TRE-PE indefere liminar do PSD contra João Campos e Marília Arraes por suposta propaganda antecipada
Do Causos & Causas – O Tribunal Regional Eleitoral de Pernambuco (TRE-PE) indeferiu o pedido de tutela de urgência formulado pelo Partido Social Democrático (PSD) – Diretório Regional de Pernambuco.
A representação eleitoral acusava o prefeito do Recife, João Henrique de Andrade Lima Campos, a ex-deputada Marília Valença Rocha Arraes de Alencar Pontes, Carlos Antônio da Costa Cavalcanti Neto, Rodrigo Mota de Farias, Eliane Maria da Silva Soares e a Meta Platforms Inc. de prática de propaganda eleitoral antecipada.
O PSD alegou que os representados teriam realizado um ato público no dia 6 de abril de 2026, no Município de Santa Cruz/PE, com estrutura típica de campanha eleitoral, incluindo palco, sonorização, presença de multidão e discursos de lideranças políticas. Segundo o partido, o evento configuraria um comício em período vedado pela legislação eleitoral.
O relator do caso, Luiz Gustavo Mendonça de Araujo, analisou dois pedidos liminares distintos: a concessão de ordem para que os representados se abstenham de comparecer ou realizar eventos semelhantes, e a determinação de indisponibilização de postagens em redes sociais.

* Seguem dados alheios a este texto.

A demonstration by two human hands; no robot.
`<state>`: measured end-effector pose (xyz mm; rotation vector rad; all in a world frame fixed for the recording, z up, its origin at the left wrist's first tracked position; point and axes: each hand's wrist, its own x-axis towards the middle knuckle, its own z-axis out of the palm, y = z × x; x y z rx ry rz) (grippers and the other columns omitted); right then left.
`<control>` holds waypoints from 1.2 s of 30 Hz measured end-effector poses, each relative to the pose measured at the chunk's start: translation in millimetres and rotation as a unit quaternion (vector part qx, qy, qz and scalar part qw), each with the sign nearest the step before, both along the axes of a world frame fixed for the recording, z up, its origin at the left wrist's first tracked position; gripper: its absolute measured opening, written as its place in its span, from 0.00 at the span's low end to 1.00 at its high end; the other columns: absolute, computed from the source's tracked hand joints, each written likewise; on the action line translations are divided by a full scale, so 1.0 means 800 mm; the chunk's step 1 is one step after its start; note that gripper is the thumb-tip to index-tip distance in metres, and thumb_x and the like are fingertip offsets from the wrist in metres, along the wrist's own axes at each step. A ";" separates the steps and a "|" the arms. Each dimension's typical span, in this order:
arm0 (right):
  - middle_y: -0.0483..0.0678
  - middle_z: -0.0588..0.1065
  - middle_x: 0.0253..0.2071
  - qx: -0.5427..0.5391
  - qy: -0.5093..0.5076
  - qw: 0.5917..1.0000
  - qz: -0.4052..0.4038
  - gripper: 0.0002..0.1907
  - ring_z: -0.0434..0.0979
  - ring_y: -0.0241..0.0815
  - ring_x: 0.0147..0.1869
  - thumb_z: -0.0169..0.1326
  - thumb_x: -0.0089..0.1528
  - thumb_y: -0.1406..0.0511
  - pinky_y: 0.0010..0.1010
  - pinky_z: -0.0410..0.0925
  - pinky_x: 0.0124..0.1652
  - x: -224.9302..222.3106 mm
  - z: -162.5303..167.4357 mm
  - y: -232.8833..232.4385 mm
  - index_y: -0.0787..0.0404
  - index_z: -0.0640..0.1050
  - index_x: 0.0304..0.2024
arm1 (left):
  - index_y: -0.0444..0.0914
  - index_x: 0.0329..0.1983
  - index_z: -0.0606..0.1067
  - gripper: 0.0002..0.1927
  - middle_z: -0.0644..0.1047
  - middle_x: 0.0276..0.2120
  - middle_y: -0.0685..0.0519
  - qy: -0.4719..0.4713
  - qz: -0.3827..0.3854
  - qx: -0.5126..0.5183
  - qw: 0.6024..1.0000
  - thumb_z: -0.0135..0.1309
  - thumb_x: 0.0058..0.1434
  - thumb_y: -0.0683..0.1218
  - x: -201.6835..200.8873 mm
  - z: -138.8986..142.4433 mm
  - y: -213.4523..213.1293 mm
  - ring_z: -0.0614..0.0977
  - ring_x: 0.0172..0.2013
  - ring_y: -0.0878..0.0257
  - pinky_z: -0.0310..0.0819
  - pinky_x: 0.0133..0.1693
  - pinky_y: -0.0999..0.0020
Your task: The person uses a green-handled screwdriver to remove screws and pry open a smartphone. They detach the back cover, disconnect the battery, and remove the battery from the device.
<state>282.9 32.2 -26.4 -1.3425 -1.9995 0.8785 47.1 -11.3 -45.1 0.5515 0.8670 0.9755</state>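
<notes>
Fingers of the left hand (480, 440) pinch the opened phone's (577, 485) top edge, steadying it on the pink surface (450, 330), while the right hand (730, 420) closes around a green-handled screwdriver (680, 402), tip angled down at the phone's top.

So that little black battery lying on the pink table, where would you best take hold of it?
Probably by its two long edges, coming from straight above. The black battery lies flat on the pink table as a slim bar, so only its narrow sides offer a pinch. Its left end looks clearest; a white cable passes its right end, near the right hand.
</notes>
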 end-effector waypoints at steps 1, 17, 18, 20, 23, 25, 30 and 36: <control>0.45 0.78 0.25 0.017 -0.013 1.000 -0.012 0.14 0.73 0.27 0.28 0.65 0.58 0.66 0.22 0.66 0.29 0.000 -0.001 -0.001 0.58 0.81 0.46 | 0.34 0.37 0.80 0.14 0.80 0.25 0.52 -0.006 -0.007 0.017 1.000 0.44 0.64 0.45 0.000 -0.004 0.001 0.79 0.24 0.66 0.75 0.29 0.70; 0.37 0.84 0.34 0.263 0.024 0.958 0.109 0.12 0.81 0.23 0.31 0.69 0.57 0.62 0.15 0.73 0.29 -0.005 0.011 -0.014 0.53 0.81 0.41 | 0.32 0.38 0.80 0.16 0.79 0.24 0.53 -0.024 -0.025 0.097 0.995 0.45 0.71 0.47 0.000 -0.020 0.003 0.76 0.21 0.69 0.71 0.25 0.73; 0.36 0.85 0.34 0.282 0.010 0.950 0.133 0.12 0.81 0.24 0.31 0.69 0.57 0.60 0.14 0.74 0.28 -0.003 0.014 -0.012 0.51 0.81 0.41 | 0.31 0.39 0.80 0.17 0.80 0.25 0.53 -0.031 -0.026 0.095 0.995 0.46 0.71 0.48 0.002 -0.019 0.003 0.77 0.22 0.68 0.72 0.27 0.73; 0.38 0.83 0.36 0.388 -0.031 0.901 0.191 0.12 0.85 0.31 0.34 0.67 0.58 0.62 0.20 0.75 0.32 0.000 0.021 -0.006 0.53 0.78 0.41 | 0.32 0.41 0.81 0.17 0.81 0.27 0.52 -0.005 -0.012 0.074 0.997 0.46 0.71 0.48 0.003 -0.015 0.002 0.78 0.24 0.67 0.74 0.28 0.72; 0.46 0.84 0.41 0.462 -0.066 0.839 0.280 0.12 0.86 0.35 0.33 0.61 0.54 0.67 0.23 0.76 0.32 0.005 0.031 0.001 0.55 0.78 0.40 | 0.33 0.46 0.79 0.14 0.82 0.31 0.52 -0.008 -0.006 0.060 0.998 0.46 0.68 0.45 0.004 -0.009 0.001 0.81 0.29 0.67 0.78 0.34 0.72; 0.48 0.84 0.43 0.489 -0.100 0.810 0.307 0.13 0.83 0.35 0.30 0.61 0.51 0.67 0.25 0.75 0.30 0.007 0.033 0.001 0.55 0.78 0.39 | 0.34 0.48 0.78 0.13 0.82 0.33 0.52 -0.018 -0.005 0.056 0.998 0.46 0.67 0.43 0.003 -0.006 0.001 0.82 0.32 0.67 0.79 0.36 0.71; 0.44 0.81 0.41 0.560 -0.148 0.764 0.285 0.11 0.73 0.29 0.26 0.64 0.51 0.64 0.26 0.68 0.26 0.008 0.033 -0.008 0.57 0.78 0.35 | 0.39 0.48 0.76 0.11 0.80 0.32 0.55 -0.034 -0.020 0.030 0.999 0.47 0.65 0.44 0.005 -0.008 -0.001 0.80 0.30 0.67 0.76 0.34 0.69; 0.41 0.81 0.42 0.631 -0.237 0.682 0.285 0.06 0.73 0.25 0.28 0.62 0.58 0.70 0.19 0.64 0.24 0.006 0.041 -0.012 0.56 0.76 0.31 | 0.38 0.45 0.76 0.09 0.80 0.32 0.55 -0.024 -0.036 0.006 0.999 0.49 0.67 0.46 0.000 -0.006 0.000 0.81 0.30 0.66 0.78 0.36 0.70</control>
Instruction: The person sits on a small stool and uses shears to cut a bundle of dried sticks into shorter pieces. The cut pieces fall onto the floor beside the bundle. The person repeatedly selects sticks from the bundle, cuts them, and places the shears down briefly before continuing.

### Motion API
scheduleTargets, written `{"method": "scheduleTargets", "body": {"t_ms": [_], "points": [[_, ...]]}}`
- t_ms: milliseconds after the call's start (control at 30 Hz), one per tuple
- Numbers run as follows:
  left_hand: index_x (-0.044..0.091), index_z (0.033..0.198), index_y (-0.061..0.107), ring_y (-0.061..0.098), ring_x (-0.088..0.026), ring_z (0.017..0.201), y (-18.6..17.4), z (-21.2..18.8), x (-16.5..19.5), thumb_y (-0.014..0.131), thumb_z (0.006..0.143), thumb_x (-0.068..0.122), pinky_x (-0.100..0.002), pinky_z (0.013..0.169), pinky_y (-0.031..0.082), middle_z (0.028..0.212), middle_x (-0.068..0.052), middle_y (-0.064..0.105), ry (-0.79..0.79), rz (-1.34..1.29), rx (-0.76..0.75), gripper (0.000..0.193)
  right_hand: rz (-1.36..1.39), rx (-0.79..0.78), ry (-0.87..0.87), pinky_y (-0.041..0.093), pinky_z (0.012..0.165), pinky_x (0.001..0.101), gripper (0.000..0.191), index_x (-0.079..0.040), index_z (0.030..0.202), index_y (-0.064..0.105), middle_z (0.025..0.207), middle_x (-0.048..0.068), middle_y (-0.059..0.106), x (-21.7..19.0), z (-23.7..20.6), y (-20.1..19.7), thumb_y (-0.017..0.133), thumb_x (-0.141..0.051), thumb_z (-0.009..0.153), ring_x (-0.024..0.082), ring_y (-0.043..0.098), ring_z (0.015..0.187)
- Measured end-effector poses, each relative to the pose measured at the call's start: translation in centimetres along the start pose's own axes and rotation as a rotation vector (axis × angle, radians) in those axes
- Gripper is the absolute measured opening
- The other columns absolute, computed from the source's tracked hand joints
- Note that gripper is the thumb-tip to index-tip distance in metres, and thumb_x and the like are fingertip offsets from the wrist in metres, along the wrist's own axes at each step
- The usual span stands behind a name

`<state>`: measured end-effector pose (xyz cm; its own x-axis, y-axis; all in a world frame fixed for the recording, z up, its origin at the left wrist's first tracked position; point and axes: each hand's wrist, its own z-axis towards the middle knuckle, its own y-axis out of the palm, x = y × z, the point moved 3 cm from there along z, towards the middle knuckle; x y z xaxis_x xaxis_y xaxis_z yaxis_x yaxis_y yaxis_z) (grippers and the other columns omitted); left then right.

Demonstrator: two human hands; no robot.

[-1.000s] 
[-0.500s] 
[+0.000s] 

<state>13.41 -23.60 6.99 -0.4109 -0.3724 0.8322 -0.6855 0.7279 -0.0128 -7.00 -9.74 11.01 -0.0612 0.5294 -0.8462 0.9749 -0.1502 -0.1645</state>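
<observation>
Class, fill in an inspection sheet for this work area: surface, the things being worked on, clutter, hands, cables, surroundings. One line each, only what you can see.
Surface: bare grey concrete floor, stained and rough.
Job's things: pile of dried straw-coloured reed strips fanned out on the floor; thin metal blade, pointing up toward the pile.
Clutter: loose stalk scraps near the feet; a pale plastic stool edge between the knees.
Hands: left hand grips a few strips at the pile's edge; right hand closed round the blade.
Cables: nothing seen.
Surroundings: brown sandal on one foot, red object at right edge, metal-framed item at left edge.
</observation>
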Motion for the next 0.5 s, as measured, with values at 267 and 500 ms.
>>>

O relator destacou que a tutela inibitória é aplicada com cautela pela Justiça Eleitoral e não para proibir, de forma genérica, manifestações futuras. Ele mencionou que o Tribunal Superior Eleitoral (TSE) entende que a proibição de encontros ou eventos antes de sua realização é uma medida extrema, que “flerta com a censura prévia”, vedada pela Constituição Federal.
O relator considerou que os pedidos do partido autor eram “por demais genéricos”, tornando sua concessão uma medida “extremamente capciosa”, pois não seria possível presumir ilícita uma situação futura e incerta. A decisão aponta que o provimento judicial para deferir o pedido liminar resultaria em censura prévia, e que o Poder Judiciário não pode, em caráter antecipatório, restringir evento futuro sem saber se o pré-candidato vai extrapolar os limites da pré-campanha.
Do pedido de indisponibilização de postagens em redes sociais – Em relação às URLs elencadas pelo PSD, o relator observou que seis dos onze endereços se referiam a postagens em formato de stories, que desaparecem após 24 horas. Ao acessá-los, constatou que os conteúdos já não estavam mais disponíveis, esvaziando o pedido de remoção.
Quanto às demais URLs impugnadas, o relator não vislumbrou a presença de pedido explícito de votos, seja expresso ou por meio de equivalentes semânticos. A decisão aponta que, embora as publicações contivessem imagens do evento, “inexiste chamamento ao eleitor, mas apenas declaração de apoio político e divulgação de pré-candidaturas”, condutas consideradas lícitas no período de pré-campanha, conforme o artigo 36-A da Lei das Eleições. A mera utilização de linguagem voltada ao eleitorado não foi considerada suficiente para configurar propaganda antecipada, e a expressão “tamo junto”, destacada pelo partido, não denotaria chamamento do eleitorado, mas “apenas uma declaração de apoio ao pré-candidato”.
Com base nessas razões, o relator Luiz Gustavo Mendonça de Araujo indeferiu o pedido liminar, por não vislumbrar “fumaça do bom direito” para lastrear um provimento jurisdicional antecipatório.
A decisão determina a publicação e a citação da parte representada, e, após o prazo para manifestação, o encaminhamento ao Ministério Público Eleitoral.